Look I really believe goals are important and I guess one of the first goals I ever set was when I was kind of around that 10, 11, 12 year old group, without consciously saying I was going to set myself a goal, but I used to run up behind the hill regularly, just about every other day, behind the house up to the ridge, and it was a bit of a scramble.

And I used to try and make myself get to the top faster, it was just a little competition I had with myself, and whether I was faster or slower, it didn’t really matter. The point was in my mind each time I did that race, or that race in my head. I was going faster each time. So I was always getting a positive reward whether it was realistic or not.

And I think it was really important because positive feedback gives you an optimism and an opportunity to go on and do new things.
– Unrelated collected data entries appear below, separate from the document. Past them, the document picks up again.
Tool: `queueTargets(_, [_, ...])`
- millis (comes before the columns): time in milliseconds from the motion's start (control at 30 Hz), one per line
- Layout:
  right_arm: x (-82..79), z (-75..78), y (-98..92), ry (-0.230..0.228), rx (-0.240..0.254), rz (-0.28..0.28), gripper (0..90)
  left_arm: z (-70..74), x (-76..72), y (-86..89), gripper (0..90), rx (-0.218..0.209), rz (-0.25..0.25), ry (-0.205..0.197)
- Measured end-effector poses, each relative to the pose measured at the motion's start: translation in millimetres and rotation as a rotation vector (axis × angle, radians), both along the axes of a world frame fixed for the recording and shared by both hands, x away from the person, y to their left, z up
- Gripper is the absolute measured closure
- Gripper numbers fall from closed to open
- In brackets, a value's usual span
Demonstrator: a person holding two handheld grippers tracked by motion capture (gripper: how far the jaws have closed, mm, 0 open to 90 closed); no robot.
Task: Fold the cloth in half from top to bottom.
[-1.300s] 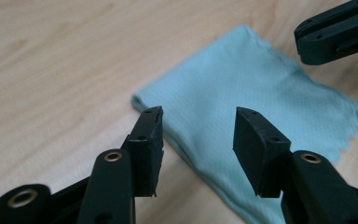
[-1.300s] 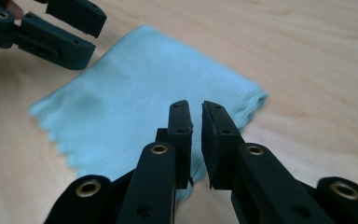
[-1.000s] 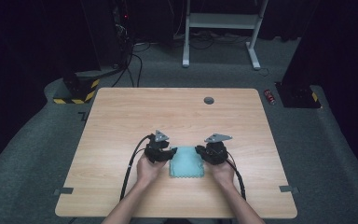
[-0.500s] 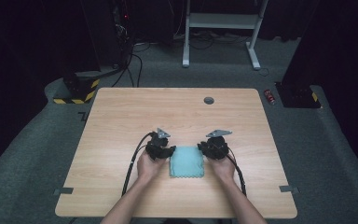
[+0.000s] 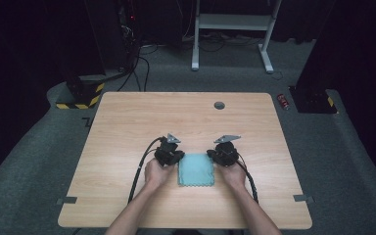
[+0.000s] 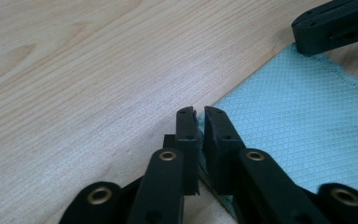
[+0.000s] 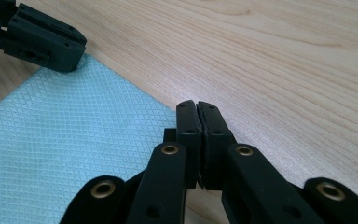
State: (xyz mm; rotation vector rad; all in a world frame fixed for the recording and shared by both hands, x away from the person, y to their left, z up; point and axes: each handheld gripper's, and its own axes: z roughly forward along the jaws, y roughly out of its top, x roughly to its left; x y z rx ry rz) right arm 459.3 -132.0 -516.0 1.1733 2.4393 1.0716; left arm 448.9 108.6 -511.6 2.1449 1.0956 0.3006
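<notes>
a light blue cloth (image 5: 196, 170) is lying flat on the wooden bench (image 5: 127, 122), near the person's edge and between the two hands. the left hand-held gripper (image 5: 172, 157) is sitting at the cloth's far left corner; in the left gripper view its jaws have just been closing and are now pinching the corner edge of the cloth (image 6: 307, 126) between them. the right hand-held gripper (image 5: 221, 156) is sitting at the far right corner, its jaws having just been closing too, now pressed together on the edge of the cloth (image 7: 65, 140) in the right gripper view. a small dark round disc (image 5: 219, 105) is lying well apart, near the bench's far edge.
</notes>
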Motion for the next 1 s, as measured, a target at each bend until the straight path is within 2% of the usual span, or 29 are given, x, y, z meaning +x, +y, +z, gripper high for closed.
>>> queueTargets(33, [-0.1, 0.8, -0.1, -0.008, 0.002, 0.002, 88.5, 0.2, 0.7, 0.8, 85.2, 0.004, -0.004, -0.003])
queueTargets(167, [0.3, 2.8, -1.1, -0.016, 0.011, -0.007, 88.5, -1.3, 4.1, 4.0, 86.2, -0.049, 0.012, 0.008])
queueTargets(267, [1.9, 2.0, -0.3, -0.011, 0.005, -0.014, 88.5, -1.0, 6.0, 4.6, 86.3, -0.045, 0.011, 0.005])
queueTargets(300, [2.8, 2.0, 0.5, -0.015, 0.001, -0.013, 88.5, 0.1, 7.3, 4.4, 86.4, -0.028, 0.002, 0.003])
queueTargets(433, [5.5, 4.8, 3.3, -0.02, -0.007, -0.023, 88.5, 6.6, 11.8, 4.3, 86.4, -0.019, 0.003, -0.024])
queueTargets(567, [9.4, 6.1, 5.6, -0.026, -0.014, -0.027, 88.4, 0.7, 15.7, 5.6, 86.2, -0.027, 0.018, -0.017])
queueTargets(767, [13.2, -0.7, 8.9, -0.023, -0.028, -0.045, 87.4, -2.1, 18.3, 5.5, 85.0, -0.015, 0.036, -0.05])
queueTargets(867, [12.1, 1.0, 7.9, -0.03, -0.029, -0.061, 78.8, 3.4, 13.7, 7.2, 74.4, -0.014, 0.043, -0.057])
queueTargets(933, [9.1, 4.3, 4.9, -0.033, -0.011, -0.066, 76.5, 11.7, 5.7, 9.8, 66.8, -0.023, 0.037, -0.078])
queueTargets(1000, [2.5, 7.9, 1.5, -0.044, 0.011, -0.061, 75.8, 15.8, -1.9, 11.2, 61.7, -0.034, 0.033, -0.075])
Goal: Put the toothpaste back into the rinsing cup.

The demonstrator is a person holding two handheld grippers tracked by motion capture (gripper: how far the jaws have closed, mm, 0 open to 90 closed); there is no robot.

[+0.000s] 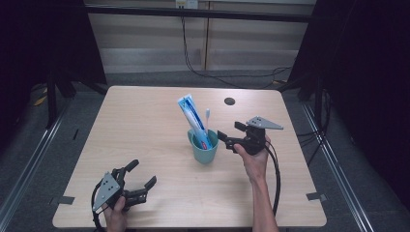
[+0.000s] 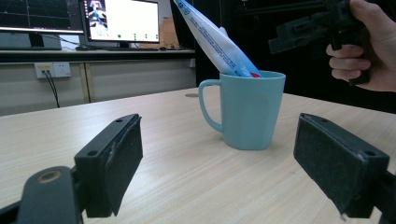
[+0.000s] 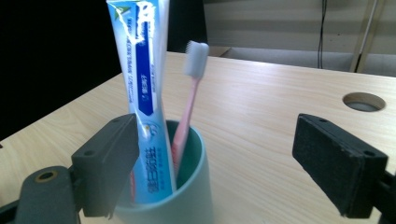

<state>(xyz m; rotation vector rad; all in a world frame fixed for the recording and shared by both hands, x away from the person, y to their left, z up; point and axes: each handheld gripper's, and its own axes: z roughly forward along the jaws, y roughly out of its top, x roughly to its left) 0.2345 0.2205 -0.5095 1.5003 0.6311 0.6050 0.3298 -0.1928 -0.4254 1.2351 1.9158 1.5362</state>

I think the….quite often we let negative feedback temper our creativity and belief that we can do almost anything. And I believe that most of us can do almost anything. You know I’ve always believed that, I think you’ve just got to make a decision and go for it. But you have to look at the good things that are being fed back to you. People will give you negatives all the time, and I think it’s your choice whether you take those negative symbols or connotations on board.

So from then on I was really….I believed I could do a lot of things if I put my mind to it. When I went to high school, I think another big period for me was in the third form, I decided to play volleyball, maybe because my sister played it when she was there. And when the call went out, come along to the gym and have a go and I did, and the….I was short, I wasn’t a tall guy at all, I’m still not very tall, relatively short for a rower, and the same for volleyball, height is an advantageous thing to have, and in the first competition…..inter school competition we had, of all the teams that were chosen to compete in that form, I was chosen in the bottom team. There were four teams and I was chosen for the bottom one, the D team.

I was absolutely gutted when I heard about that, and saw my name up on the thingthe D team and I couldn’t believe it, because I rated myself, and I thought I was better than that, and I made another goal I guess at that time to get into that A team, and it didn’t matter how good or bad I really was, I believed that I was better than what somebody else told me I was. That feedback I got I didn’t take on board, I believed I could do better than that.

That year, that third form year, of all those people who played volleyball, I was the only one that went on to play for New Zealand. And I was also the shortest in the whole team as well, both in the school team and in the national team, and I was a spiker, I didn’t want to be setter, I wanted to be a spiker. So to do that though I had to jump high, and I would go home at night, I would be always practising to jump higher and higher and higher. Even when I was doing the dishes I would be doing little calf raisers while I was washing dishes in the sink, so I’d be just getting my calves stronger so I could jump higher. And it was those little things because I believed I could, you know I went out and proved I could.